--- Task statement ---
Copy out each line featuring the string "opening" from the entries beneath.

--- Collection entries ---
++++++++++++++++++++

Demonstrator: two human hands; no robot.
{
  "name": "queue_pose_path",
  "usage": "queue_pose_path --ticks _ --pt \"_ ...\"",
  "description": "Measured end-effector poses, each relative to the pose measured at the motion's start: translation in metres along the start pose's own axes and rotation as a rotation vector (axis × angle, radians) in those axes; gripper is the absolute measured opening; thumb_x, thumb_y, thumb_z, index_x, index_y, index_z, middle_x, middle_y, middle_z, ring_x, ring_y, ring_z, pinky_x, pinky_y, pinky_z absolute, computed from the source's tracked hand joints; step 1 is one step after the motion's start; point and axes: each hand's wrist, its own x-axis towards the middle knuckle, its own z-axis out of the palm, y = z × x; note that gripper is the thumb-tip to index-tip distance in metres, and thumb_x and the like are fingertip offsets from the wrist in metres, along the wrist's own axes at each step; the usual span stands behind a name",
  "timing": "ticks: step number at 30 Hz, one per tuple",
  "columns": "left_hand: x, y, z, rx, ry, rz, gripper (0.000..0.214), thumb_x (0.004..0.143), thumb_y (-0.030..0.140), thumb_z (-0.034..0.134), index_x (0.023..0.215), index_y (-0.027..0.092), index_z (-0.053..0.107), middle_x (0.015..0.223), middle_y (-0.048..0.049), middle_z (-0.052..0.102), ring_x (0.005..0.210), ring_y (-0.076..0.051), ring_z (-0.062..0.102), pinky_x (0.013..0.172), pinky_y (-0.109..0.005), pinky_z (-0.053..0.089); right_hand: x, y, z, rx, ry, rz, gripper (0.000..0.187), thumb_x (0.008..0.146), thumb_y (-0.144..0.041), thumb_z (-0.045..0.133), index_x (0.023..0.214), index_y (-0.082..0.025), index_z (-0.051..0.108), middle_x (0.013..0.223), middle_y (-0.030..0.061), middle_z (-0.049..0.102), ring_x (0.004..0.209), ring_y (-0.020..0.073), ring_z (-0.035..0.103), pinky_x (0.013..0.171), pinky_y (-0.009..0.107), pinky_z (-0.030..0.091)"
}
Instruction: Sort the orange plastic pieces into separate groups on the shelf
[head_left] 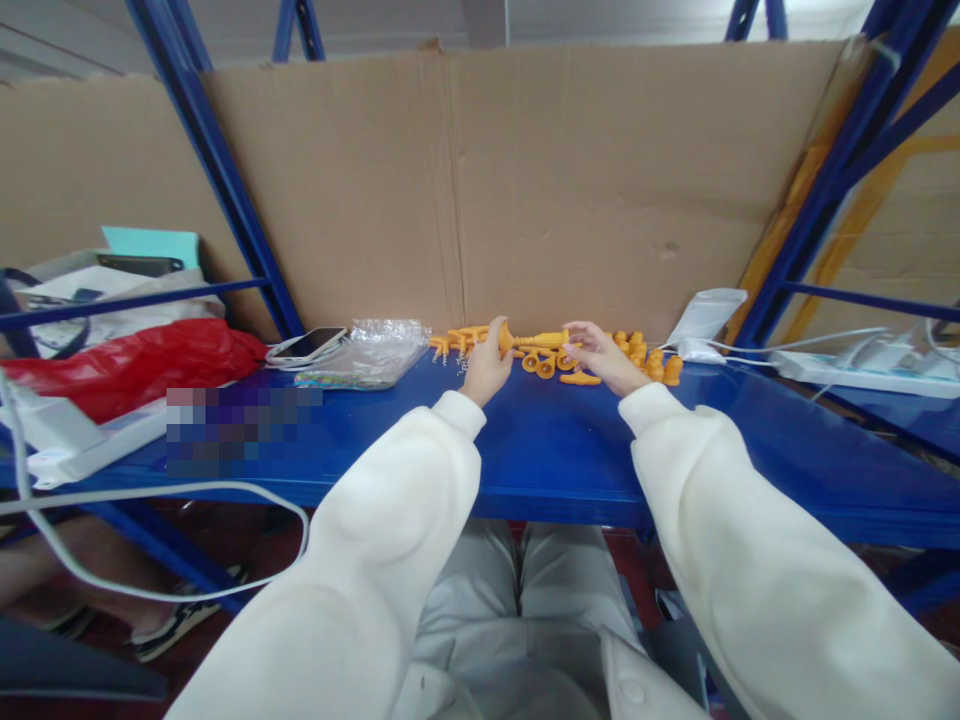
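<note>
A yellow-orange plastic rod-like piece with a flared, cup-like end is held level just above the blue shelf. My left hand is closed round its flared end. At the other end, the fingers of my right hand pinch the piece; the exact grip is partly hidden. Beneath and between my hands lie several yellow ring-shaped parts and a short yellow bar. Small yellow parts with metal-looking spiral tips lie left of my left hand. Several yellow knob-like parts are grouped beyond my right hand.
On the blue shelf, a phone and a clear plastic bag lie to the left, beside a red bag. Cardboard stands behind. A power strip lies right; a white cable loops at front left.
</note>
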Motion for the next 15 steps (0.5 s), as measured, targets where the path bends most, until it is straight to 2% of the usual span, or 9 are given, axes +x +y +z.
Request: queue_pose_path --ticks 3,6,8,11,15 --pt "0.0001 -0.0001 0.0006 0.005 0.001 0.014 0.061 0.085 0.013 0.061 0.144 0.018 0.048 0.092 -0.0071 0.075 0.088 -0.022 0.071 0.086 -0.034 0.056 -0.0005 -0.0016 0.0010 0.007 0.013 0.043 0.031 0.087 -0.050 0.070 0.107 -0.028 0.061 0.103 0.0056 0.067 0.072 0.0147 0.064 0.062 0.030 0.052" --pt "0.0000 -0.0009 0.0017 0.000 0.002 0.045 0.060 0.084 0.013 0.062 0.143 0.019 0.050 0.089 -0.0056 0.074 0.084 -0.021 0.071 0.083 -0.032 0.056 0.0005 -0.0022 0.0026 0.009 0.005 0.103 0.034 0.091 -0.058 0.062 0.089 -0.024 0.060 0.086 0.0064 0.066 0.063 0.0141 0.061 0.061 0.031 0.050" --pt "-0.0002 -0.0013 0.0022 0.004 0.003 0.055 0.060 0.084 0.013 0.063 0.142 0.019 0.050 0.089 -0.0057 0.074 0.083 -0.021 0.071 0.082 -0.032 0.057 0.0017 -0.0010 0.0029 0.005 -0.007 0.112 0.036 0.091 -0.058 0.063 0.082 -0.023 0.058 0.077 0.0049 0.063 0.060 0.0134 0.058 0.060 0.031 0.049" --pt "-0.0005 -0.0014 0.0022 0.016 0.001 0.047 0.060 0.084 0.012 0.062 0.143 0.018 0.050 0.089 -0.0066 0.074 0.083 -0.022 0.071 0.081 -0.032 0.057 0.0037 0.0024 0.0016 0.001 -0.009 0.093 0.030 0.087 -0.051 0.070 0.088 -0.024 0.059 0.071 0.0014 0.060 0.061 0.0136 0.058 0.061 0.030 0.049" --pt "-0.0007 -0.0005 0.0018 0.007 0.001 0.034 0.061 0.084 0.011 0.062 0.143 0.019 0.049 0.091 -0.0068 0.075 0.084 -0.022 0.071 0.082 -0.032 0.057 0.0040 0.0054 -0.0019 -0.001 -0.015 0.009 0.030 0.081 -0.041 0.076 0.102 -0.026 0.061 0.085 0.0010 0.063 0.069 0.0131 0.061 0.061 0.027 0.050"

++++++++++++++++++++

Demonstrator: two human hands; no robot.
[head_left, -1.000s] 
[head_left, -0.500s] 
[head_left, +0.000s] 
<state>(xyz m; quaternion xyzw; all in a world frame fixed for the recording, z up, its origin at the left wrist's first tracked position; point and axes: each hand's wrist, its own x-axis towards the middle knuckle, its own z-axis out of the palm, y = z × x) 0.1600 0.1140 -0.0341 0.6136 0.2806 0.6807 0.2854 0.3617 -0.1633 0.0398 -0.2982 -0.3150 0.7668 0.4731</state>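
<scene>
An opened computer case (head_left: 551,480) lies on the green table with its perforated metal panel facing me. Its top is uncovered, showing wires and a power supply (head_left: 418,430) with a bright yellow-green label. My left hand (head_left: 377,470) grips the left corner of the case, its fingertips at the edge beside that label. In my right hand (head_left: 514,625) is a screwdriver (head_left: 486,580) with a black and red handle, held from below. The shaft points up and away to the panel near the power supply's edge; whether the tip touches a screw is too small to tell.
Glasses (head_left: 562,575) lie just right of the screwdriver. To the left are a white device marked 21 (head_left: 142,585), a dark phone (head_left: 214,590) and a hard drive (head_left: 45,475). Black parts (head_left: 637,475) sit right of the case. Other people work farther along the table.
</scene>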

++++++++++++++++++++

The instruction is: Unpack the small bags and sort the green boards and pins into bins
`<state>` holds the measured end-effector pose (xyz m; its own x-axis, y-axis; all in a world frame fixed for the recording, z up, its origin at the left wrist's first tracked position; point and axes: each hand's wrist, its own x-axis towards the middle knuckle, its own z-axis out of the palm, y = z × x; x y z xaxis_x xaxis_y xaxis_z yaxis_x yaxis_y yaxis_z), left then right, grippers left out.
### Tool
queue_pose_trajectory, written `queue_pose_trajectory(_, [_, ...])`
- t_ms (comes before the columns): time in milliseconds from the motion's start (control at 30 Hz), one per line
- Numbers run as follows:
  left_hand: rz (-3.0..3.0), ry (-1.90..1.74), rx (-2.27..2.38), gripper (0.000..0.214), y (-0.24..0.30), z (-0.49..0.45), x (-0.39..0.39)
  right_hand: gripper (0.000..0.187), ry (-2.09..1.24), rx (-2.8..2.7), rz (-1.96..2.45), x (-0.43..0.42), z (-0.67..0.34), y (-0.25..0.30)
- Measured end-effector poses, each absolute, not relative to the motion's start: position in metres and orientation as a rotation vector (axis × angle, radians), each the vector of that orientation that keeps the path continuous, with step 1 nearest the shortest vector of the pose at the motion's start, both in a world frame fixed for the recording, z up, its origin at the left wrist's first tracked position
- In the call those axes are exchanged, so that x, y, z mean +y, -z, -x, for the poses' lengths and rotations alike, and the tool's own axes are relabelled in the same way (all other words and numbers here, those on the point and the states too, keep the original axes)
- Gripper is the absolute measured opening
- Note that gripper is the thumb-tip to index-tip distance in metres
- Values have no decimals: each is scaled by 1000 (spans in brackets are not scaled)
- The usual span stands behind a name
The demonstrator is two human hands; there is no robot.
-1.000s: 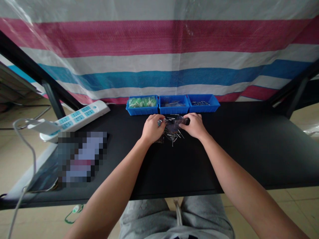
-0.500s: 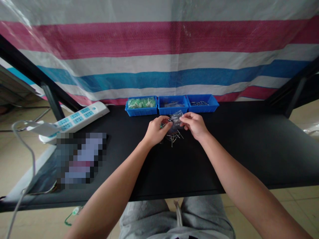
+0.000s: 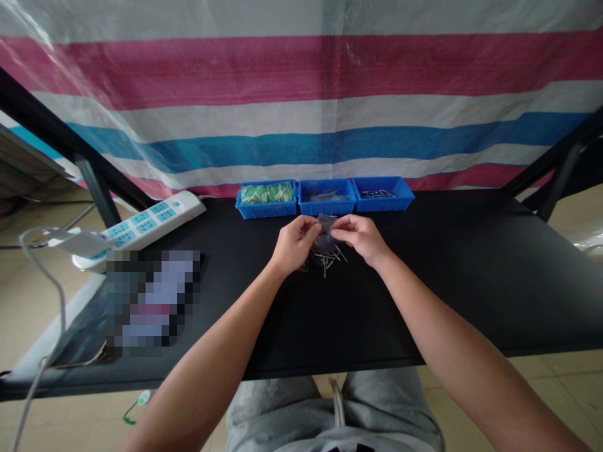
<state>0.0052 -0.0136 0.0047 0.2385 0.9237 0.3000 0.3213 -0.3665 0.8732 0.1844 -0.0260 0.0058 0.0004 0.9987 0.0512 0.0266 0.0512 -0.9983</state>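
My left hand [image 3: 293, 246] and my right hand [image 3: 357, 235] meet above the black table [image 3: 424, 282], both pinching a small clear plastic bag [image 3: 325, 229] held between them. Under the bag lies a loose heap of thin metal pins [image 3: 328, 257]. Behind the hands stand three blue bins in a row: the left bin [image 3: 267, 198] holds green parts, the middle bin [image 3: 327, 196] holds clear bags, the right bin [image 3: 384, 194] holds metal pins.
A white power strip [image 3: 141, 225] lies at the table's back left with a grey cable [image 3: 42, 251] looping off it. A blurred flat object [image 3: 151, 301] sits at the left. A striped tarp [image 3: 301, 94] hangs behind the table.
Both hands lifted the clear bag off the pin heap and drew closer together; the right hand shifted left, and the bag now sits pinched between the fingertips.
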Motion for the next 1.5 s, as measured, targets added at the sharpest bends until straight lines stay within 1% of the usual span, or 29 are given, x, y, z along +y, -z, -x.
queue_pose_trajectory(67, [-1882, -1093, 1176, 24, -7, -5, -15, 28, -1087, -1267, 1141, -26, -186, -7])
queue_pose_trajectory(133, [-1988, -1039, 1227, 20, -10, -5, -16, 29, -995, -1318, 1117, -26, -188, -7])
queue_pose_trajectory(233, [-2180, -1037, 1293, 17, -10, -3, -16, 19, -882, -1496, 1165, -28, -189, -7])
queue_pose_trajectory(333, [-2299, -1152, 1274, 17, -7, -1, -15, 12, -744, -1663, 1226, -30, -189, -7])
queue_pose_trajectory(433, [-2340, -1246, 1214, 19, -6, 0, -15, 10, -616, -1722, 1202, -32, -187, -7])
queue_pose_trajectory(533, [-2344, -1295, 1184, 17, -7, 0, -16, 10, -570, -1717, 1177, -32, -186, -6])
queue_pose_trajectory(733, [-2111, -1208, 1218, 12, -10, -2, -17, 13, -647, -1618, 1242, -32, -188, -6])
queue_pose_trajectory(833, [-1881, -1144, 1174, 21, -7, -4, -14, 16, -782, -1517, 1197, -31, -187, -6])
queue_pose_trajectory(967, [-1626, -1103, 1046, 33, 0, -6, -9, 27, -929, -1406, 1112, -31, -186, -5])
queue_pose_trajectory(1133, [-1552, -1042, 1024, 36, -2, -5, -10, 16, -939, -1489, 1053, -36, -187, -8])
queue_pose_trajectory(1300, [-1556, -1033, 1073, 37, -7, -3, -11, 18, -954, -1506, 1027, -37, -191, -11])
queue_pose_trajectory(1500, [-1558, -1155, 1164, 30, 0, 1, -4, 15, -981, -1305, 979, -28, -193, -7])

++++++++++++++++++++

--- Solution for this exercise ---
  "description": "Measured end-effector poses, each relative to the pose measured at the motion's start: translation in metres along the start pose's own axes and rotation as a rotation vector (axis × angle, radians) in those axes; gripper is the absolute measured opening; thumb_x, thumb_y, thumb_z, index_x, index_y, index_z, middle_x, middle_y, middle_z, ring_x, ring_y, ring_z, pinky_x, pinky_y, pinky_z absolute, computed from the source's tracked hand joints; step 1 is one step after the motion's start; point and axes: each hand's wrist, its own x-axis towards the middle knuckle, its own z-axis out of the palm, y = z × x; note that gripper is the thumb-tip to index-tip distance in metres, and thumb_x and the like are fingertip offsets from the wrist in metres, along the wrist's own axes at each step; the usual span stands behind a name",
- Gripper is the absolute measured opening

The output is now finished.